◆ Exercise
Starting at the first line, copy the data below through to the end, exactly.

Source material Start Marker

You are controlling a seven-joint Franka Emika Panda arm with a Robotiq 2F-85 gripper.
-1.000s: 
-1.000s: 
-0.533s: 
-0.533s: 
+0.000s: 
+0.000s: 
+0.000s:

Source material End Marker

◆ Reply to the exercise
You are controlling a seven-joint Franka Emika Panda arm with a Robotiq 2F-85 gripper.
-1.000s: 
-1.000s: 
-0.533s: 
-0.533s: 
+0.000s: 
+0.000s: 
+0.000s:

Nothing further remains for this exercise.